Breadcrumbs

How to extract data from an API?

This guide shows three common patterns to extract data from a REST API using the Http worker, persist the response to a fileStore (e.g., S3), and load it into a staging layer:

  • Pattern A: Simple extraction to fileStore, then direct column mapping into a staging table (with truncate first).

  • Pattern B: Dump raw JSON into a “single-column” staging table and pivot via a staging view.

  • Pattern C: Handle paginated APIs (loop over pages using Link headers).

Sending API responses to a fileStore avoids overloading State logs and prevents data from being written to execution logs.

ExtractFromAPIAdvanced.drawio.png

Prerequisites

  • The fileStore “extract” (or your chosen store) is configured and accessible by the Http and sqlInsertFromJson workers.
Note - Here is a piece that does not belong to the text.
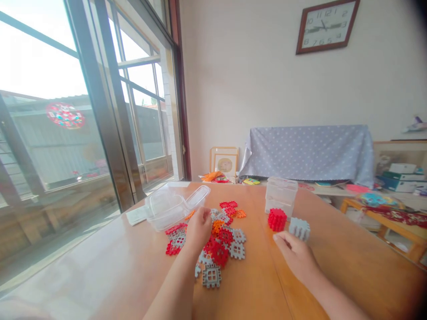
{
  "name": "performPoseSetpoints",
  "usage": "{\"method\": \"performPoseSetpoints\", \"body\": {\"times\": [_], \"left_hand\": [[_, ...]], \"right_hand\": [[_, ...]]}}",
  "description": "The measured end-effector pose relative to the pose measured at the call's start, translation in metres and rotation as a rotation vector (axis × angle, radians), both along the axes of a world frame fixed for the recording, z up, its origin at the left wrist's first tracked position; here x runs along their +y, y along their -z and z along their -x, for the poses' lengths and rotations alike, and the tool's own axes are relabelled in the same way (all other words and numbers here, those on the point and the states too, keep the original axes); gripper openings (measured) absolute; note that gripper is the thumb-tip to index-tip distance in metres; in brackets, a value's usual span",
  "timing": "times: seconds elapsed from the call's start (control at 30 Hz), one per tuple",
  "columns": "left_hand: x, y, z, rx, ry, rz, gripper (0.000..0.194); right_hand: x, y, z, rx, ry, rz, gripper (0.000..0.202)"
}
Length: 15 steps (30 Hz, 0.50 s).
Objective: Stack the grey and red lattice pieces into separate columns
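Note:
My left hand [200, 227] is over a loose heap of flat, notched plastic building pieces, its fingers curled together; the fingertips are too blurred to show what they hold, if anything. Red pieces [220, 254], grey pieces [211, 276] and orange pieces [240, 214] lie mixed in this heap. On the right, my right hand [296, 254] is low over the table, thumb and fingers closed, their undersides hidden. Just beyond it stand a neat stack of red pieces [277, 220] and a stack of grey pieces [300, 228], side by side.
Behind the stacks stands a clear plastic box [281, 195]. A clear plastic container [166, 208] lies left of the heap, with a clear lid [198, 197] beside it. All rest on a wooden table [253, 284]. A window [143, 102] is at left, a wall clock [328, 26] above.

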State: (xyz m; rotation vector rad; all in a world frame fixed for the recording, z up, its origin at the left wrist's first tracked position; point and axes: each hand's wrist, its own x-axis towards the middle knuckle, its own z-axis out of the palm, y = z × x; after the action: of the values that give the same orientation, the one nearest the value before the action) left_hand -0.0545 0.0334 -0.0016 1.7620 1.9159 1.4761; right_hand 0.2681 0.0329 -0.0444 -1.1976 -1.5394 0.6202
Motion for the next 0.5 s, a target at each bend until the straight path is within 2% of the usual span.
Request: {"method": "performPoseSetpoints", "body": {"times": [0.1,0.2,0.27,0.37,0.5], "left_hand": [[-0.005,-0.002,-0.009,0.104,0.071,0.025,0.017],[-0.012,-0.001,-0.024,0.201,0.316,0.12,0.019],[-0.016,0.002,-0.034,0.272,0.418,0.169,0.018],[-0.021,0.006,-0.048,0.39,0.435,0.188,0.014],[-0.027,0.008,-0.067,0.576,0.461,0.189,0.02]], "right_hand": [[-0.002,0.007,0.015,-0.081,-0.087,-0.031,0.031],[-0.005,0.013,0.027,-0.17,-0.133,-0.058,0.025],[-0.008,0.014,0.033,-0.235,-0.155,-0.07,0.022],[-0.011,0.013,0.037,-0.284,-0.166,-0.074,0.019],[-0.011,0.008,0.036,-0.222,-0.148,-0.081,0.018]]}}
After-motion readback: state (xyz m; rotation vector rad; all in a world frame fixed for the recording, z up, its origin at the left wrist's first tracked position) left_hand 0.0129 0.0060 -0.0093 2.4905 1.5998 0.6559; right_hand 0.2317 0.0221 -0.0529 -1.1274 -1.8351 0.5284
  • Staging database connection(s) exist (e.g., bevault-staging).

=> CFR https://dfakto.atlassian.net/wiki/x/AoDCjgE to see how to configure the different stores required

  • API credentials are available (often injected via HttpHeaders Authorization or similar).
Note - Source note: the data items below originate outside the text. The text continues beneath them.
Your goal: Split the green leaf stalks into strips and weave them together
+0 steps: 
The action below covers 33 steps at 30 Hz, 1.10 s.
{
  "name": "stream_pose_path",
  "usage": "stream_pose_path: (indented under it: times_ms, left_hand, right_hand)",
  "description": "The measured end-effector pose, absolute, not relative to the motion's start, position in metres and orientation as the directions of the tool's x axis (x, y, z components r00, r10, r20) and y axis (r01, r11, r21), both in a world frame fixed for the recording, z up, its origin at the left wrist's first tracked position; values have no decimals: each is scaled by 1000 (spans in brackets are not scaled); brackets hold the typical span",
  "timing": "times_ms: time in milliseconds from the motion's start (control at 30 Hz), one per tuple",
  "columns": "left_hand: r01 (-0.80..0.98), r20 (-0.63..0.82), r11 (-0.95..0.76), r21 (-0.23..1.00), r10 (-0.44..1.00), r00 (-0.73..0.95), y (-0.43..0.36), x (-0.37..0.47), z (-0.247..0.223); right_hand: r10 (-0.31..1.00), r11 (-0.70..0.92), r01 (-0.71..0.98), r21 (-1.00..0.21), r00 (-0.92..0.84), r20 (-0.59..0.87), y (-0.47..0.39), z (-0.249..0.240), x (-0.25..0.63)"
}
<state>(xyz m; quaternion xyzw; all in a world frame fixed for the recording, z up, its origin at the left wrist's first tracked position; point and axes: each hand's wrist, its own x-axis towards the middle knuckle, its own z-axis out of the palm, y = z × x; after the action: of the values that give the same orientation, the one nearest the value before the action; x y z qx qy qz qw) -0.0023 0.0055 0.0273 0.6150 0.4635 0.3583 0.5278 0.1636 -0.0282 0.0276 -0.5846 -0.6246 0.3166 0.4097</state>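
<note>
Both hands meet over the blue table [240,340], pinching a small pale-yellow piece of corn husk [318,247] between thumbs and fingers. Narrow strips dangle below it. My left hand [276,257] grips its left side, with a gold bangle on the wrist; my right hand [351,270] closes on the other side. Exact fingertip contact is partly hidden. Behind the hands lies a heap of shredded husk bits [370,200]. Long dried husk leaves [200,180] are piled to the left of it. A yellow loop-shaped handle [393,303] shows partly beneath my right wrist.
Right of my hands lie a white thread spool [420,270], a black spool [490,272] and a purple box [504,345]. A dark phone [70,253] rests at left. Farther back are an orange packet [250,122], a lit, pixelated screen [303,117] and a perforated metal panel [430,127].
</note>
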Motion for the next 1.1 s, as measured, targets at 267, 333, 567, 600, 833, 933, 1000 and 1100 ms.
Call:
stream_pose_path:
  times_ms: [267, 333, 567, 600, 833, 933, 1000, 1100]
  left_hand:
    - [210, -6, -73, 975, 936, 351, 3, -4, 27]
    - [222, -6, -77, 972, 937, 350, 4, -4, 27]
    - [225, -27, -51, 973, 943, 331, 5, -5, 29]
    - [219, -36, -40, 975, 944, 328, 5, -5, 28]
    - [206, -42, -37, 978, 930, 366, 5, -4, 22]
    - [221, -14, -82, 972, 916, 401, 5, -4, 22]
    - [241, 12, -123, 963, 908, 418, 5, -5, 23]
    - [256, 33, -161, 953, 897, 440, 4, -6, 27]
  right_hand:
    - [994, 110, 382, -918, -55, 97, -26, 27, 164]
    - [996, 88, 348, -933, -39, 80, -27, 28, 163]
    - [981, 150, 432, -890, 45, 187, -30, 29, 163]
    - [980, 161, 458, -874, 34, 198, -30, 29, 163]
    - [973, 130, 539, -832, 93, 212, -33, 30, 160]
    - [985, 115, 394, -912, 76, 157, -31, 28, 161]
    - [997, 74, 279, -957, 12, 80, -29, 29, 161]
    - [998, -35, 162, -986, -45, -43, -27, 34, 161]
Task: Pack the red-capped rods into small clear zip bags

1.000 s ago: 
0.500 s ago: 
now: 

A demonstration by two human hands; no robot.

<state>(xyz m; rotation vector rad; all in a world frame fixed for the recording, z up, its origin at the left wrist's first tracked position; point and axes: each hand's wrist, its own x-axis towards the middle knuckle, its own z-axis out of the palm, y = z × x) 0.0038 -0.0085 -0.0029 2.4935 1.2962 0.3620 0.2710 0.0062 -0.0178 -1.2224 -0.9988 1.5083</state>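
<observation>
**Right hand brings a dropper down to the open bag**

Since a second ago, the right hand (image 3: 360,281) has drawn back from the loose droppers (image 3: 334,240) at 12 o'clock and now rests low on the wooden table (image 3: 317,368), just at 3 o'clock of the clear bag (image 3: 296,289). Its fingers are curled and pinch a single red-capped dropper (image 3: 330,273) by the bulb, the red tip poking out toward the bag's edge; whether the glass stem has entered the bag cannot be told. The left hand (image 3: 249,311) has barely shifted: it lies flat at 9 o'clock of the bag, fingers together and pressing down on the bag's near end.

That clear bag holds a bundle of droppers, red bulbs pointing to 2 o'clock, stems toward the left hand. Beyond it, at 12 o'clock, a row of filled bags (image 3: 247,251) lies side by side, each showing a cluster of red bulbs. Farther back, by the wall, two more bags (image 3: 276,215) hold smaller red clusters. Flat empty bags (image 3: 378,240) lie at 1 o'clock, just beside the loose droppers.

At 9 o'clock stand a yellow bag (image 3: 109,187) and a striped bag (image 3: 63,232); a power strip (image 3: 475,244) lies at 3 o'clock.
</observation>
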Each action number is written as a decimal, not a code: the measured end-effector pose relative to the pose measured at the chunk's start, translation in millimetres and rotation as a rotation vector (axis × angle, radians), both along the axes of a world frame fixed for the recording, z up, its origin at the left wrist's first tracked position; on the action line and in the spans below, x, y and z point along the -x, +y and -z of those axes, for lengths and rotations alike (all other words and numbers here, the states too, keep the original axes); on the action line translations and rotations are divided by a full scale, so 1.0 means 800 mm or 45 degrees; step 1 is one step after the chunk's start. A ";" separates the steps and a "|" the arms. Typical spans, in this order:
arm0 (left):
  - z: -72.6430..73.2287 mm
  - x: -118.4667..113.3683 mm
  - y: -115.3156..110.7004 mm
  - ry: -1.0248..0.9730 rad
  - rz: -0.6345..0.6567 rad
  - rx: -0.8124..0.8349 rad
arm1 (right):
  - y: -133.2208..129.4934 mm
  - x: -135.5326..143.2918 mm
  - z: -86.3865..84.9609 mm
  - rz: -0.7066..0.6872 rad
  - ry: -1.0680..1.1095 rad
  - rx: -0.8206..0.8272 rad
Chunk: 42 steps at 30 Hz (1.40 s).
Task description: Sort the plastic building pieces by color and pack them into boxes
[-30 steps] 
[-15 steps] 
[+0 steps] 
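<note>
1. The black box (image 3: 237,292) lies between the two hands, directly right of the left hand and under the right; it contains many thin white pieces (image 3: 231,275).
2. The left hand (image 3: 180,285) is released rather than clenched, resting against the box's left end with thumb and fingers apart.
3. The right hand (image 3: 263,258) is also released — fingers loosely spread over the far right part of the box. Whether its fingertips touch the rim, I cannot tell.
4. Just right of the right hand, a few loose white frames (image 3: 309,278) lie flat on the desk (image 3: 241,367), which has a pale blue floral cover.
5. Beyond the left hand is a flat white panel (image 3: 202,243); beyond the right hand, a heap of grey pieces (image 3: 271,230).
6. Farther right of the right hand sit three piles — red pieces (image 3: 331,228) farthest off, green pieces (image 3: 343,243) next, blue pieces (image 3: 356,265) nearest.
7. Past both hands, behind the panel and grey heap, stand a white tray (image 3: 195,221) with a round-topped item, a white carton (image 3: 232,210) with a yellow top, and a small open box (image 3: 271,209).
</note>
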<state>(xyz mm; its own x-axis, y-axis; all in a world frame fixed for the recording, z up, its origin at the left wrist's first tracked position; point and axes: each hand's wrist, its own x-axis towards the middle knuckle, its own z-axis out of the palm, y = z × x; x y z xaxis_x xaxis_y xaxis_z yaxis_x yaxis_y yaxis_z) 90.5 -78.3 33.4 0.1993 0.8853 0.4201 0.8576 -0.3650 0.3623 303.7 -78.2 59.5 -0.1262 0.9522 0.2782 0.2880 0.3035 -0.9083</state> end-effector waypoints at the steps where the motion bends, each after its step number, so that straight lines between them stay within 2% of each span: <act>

  • Target staging tables exist (or you have DDL ready to create them).

Pattern A — Direct column mapping into a staging table

Goal:

  1. Truncate the staging table at the start.

  2. Call the API with the Http worker, streaming the response to fileStore.

  3. Load selected fields into a staging table with sqlInsertFromJson.

This pattern keeps logs clean and maps only the columns you need.

State machine

Assumptions:

  • JiraParameters is present in state input (e.g., passed in or loaded earlier). If not, add an initial SQLQuery Reader step to fetch parameters from a ref table.

{
  "StartAt": "truncate_staging_table",
  "States": {
    "truncate_staging_table": {
      "Type": "Task",
      "Resource": "Production-SQLQuery",
      "ResultPath": "$.TruncateResult",
      "Parameters": {
        "ConnectionName": "bevault-staging",
        "Query": "TRUNCATE TABLE stg.jira_cloud_users",
        "Type": "NonQuery"
      },
      "Next": "extract_data"
    },
    "extract_data": {
      "Type": "Task",
      "Resource": "Production-Http",
      "ResultPath": "$.jira_users",
      "Parameters": {
        "OutputFileStoreName": "extract",
        "OutputFileName": "jira-cloud/users.json",
        "Uri.$": "States.Format('{}/users/search?maxResults=500', $.JiraParameters.result[0].base_rest_api_url)",
        "HttpHeaders": {
          "Authorization.$": "$.JiraParameters.result[0].authorization_header",
          "X-Force-Accept-Language": "true",
          "X-Language": "en"
        },
        "HttpQueryParams": {}
      },
      "Next": "insert_in_staging"
    },
    "insert_in_staging": {
      "Type": "Task",
      "Resource": "Production-sqlInsertFromJson",
      "ResultPath": "$.is_loaded",
      "Parameters": {
        "ConnectionName": "bevault-staging",
        "Schemaname": "stg",
        "TableName": "jira_cloud_users",
        "FileToken.$": "$.jira_users.contentFileToken",
        "Columns": {
          "url": "self",
          "technical_id": "accountId",
          "type": "accountType",
          "display_name": "displayName",
          "active": "active"
        }
      },
      "End": true
    }
  }

Notes:

  • The Http worker writes the response to fileStore and only returns a metadata envelope (including contentFileToken). This keeps logs small and avoids exposing payloads in execution logs.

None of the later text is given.